## Exercise directions
Go through the records below and show every line with the string "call".

** Extracted records follows **

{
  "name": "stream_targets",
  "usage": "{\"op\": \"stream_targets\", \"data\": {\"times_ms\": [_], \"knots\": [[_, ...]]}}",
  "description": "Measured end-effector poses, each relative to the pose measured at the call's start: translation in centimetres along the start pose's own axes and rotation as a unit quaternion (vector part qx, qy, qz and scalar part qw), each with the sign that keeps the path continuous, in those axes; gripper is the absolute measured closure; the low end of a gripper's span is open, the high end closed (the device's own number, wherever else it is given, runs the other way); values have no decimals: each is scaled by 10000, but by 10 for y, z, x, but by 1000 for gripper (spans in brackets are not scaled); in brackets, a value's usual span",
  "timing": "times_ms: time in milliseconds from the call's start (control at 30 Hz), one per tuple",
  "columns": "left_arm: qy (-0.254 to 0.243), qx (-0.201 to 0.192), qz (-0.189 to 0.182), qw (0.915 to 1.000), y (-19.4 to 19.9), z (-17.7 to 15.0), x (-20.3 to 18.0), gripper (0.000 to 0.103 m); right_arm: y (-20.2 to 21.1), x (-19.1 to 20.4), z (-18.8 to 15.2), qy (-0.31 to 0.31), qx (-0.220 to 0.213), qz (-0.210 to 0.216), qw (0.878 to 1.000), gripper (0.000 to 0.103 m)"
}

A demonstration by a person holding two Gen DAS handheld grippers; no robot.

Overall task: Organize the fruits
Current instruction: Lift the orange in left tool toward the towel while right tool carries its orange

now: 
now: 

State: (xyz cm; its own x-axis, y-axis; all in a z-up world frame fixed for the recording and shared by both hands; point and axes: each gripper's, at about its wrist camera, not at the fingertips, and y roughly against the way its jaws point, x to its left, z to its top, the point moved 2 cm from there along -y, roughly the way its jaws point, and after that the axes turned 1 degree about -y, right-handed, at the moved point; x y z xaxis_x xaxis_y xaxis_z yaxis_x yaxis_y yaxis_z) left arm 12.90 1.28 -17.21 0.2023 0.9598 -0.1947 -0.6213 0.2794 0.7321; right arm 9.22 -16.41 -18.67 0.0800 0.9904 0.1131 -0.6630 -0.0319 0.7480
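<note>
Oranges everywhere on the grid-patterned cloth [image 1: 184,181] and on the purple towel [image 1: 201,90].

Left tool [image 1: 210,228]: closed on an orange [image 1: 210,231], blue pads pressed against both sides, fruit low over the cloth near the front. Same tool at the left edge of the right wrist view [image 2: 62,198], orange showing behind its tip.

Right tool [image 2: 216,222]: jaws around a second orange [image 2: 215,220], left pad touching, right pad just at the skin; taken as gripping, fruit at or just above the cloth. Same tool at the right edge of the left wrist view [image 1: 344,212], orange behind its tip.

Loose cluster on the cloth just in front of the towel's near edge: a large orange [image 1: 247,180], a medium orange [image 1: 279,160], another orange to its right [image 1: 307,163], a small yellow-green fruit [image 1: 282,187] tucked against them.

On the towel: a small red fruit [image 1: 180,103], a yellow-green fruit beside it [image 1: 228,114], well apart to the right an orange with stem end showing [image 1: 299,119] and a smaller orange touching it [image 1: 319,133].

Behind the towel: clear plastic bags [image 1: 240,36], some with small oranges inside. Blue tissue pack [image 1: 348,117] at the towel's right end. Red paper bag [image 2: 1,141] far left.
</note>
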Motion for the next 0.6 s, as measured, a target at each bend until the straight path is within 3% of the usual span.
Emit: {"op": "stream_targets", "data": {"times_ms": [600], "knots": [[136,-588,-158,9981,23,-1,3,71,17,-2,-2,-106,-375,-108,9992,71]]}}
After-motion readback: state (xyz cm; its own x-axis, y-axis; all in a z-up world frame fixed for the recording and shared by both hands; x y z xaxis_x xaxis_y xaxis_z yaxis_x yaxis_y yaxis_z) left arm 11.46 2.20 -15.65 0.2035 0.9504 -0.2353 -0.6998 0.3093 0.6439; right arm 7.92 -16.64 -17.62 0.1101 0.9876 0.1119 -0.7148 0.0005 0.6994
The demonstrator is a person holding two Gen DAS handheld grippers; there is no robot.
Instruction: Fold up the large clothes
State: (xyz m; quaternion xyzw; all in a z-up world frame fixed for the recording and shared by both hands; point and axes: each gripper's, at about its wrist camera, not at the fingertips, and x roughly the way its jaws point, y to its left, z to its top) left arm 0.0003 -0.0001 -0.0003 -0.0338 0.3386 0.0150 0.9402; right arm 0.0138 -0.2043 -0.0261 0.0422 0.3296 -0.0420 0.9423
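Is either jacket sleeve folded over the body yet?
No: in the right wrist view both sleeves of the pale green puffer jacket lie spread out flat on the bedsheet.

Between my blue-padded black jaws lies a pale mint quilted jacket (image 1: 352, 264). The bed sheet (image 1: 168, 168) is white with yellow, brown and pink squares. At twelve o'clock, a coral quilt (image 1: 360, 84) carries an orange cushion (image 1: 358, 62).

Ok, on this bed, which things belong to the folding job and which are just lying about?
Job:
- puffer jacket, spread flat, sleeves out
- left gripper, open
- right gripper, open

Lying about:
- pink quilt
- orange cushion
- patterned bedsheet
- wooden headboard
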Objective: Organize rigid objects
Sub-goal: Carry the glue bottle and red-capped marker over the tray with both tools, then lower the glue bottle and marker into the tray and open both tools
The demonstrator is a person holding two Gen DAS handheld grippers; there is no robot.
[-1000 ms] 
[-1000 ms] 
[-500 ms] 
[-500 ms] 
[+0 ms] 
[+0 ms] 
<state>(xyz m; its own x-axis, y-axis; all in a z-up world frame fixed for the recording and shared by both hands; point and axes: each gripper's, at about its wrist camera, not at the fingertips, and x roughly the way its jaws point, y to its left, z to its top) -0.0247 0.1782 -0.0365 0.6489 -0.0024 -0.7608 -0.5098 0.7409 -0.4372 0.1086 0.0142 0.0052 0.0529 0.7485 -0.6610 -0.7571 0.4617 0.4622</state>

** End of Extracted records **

## Task output
  "description": "Measured end-effector poses, each relative to the pose measured at the call's start: translation in centimetres along the start pose's own axes and rotation as a unit quaternion (vector part qx, qy, qz and scalar part qw), each with the sign that keeps the path continuous, in those axes; gripper is the absolute measured closure; the low end of a gripper's span is open, the high end closed (the device's own number, wherever else it is given, runs the other way); values have no decimals: each is scaled by 10000, but by 10 for y, z, x, but by 1000 for gripper (spans in brackets are not scaled); in brackets, a value's usual span",
  "timing": "times_ms: time in milliseconds from the call's start (control at 30 Hz), one per tuple",

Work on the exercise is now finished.